Commutative Ring with Unique Ideals: Solution Using \mathbb{Z}_4

[noospace]

Homework Statement

I'm trying to find a commutative ring, not a field, who's only ideals are {0} and itself.

Homework Equations

Definition: A subset of a ring R is an ideal if it is a subring of R and is closed under multiplication by elements of R.

The Attempt at a Solution

I claim \mathbb{Z}_4 has the desired properties.
\mathbb{Z}_4 is a commutative ring.
\mathbb{Z}_4 is not a field since it has zero divisors.
The only proper nontrivial subring of \mathbb{Z}_4 is {0,2} and {0,2} is not an ideal (not closed under multiplication by 2).

 

[d_leet]

Homework Statement

I'm trying to find a commutative ring, not a field, who's only ideals are {0} and itself.

Was this actually the question? Or was it something more of the form "does there exist a commutative ring whose only ideals are {0} and itself that is not a field?"
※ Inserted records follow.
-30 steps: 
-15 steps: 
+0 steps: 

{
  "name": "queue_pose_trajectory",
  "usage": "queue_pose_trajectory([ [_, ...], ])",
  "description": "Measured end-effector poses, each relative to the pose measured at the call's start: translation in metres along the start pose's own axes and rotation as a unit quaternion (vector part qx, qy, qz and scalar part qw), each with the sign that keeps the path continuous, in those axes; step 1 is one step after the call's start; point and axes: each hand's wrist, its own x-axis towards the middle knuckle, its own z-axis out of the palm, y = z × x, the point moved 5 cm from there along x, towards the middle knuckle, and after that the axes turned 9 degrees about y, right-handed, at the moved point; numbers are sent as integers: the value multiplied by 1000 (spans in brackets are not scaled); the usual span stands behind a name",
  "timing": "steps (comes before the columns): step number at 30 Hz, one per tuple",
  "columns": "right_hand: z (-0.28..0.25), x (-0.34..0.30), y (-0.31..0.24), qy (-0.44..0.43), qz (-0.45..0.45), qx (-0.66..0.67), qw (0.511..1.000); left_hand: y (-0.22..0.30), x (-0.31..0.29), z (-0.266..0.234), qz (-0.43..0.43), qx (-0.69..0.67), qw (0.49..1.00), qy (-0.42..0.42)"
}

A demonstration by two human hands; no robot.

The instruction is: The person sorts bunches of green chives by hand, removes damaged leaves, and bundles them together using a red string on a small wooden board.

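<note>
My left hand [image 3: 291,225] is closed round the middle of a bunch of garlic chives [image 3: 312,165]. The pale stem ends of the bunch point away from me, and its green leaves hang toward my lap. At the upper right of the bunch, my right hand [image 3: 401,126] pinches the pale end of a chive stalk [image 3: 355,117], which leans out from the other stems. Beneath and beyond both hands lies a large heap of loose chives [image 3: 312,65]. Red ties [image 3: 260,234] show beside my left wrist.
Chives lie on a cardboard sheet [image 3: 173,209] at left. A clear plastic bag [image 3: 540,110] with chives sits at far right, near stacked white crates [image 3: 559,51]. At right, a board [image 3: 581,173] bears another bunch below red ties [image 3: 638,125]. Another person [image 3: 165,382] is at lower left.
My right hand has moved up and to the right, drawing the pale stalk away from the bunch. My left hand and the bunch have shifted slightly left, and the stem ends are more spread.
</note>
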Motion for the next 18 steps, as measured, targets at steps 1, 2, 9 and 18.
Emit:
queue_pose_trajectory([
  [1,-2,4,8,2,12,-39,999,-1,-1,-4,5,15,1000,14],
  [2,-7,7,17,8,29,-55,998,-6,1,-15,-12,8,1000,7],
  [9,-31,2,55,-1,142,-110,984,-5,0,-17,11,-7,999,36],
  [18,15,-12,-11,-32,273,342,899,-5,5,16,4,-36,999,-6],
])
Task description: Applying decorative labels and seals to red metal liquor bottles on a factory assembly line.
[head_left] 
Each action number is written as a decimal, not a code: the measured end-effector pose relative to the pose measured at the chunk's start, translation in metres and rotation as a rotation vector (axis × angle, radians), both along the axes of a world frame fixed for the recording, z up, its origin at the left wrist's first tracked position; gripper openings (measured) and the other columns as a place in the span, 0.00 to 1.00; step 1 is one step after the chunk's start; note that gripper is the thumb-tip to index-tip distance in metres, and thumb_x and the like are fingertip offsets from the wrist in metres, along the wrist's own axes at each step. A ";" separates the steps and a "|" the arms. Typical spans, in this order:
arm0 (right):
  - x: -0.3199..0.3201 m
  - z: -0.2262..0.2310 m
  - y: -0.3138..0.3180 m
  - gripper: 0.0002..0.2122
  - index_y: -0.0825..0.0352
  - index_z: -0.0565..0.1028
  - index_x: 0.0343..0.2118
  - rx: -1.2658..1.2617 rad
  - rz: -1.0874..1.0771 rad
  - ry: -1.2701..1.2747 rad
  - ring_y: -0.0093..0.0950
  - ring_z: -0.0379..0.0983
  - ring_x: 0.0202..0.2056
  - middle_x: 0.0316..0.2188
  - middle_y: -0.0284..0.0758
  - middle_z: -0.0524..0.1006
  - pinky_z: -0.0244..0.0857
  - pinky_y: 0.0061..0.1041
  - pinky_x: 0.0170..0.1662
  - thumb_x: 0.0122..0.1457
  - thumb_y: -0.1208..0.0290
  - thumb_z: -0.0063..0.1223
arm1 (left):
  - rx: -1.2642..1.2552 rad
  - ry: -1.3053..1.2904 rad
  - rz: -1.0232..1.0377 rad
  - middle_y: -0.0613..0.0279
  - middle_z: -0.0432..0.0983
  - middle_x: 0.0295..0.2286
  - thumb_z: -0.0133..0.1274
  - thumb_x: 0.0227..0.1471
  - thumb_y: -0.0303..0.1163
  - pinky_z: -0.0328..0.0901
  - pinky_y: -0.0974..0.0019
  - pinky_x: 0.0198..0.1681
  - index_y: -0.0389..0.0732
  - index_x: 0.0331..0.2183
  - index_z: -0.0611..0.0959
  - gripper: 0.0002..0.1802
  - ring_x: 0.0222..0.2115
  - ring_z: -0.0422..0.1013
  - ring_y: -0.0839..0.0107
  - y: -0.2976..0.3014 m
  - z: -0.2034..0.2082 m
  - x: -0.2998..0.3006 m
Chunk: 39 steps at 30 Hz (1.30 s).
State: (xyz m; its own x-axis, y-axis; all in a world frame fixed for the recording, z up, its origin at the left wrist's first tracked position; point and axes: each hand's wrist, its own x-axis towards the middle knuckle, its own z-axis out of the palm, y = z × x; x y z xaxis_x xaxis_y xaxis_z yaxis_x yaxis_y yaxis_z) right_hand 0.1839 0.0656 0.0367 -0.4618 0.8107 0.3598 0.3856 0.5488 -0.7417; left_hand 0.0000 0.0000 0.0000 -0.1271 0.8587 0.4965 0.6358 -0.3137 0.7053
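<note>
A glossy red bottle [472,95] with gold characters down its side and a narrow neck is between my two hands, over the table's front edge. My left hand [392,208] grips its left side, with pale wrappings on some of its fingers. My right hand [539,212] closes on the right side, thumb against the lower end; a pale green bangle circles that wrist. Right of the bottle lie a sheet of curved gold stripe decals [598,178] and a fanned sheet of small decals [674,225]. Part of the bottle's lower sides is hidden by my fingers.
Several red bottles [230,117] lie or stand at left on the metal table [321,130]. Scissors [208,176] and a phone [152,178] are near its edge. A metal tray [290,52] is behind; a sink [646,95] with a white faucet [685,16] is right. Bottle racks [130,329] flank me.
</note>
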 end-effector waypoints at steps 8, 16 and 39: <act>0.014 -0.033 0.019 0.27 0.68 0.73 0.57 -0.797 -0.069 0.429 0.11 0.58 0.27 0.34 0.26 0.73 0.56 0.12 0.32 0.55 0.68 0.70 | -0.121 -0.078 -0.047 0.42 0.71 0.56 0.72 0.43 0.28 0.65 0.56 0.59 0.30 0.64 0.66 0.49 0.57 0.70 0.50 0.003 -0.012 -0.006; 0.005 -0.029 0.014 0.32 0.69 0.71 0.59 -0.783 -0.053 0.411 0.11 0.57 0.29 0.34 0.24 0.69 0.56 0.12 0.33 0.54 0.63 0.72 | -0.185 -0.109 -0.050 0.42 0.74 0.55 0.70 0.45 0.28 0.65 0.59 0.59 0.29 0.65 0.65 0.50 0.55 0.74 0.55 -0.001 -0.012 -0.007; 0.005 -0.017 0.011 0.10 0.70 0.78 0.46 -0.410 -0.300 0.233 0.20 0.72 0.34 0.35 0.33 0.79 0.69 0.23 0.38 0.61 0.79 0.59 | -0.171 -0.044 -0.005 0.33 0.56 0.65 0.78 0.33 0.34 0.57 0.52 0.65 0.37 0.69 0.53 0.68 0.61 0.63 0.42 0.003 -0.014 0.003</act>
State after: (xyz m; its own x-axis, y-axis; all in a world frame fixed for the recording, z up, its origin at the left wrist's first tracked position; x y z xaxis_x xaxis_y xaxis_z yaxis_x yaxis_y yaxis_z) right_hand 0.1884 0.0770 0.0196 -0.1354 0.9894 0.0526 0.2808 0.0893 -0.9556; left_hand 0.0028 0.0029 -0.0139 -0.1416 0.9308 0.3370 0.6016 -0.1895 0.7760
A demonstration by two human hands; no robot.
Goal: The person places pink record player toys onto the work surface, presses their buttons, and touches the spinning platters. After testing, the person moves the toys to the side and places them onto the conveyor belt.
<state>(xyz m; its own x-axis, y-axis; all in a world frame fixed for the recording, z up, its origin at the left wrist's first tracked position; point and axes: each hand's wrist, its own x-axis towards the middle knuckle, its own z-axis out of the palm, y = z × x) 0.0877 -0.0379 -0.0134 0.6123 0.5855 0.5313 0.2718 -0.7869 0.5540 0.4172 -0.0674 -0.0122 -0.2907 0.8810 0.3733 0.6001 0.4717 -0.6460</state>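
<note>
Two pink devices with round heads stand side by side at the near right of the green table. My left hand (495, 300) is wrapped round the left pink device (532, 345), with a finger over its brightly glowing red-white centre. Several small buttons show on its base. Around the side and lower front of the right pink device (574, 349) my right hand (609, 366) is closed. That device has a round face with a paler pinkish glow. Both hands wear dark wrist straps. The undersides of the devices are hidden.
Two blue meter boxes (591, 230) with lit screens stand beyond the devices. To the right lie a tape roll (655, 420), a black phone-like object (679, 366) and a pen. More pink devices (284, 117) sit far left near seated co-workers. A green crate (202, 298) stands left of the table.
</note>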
Definition: A subset of a ring R is an ideal if it is a subring of R and is closed under multiplication by elements of R.

This definition isn't quite right. An ideal, I, is a subring such that rI and Ir are subsets of I for every r in R. (for a two-sided ideal).

I claim \mathbb{Z}_4 has the desired properties.
\mathbb{Z}_4 is a commutative ring.
\mathbb{Z}_4 is not a field since it has zero divisors.
The only proper nontrivial subring of \mathbb{Z}_4 is {0,2} and {0,2} is not an ideal (not closed under multiplication by 2).

But if you multiply the elements in {0,2} by 2 you get {0} which is contained in {0,2}.

If the condition were that rI=I for every r in the ring than there would only be one ideal {0}, because 0 must be in the ideal since it is an additive group and multiplying by 0 will only give zero then 0*I would be {0}.

 

[noospace]

Was this actually the question? Or was it something more of the form "does there exist a commutative ring whose only ideals are {0} and itself that is not a field?"



This definition isn't quite right. An ideal, I, is a subring such that rI and Ir are subsets of I for every r in R. (for a two-sided ideal).



But if you multiply the elements in {0,2} by 2 you get {0} which is contained in {0,2}.

If the condition were that rI=I for every r in the ring than there would only be one ideal {0}, because 0 must be in the ideal since it is an additive group and multiplying by 0 will only give zero then 0*I would be {0}.

You're correct and in fact Z_4 does not satisfy the required properties since {0,2} is not an ideal.

 

[matt grime]

{0,2} is an ideal of Z_4: there is at least one too many negatives in your last sentence.

Look, let's just write down what we know:

suppose we have a ring R and the only ideals in R are 0 and R.

Let's suppose that x is a non-identity element in R and consider the ideal xR, since 1R=R, and this tells us nothing about R.

xR is either 0 or R.

Since rings normally assumed to have identities you can now proceed to deduce some things.

 

[noospace]

{0,2} is an ideal of Z_4: there is at least one too many negatives in your last sentence.

Look, let's just write down what we know:

suppose we have a ring R and the only ideals in R are 0 and R.

Let's suppose that x is a non-identity element in R and consider the ideal xR, since 1R=R, and this tells us nothing about R.

xR is either 0 or R.

Since rings normally assumed to have identities you can now proceed to deduce some things.

My bad again. I meant to say that Z4 IS an ideal. Thanks.

Am I missing something or does the trivial ring R = {0} not count??

R is a commutative ring.
R is not a field since it does not have a nonzero identity.
The only subrings of R are {0} and R.
Weird.

 

[matt grime]

Most people require a ring to have a multiplicative identity. Why is it weird that there are (degenerate) counter examples. If you follow my suggestion you will find all of the counter examples.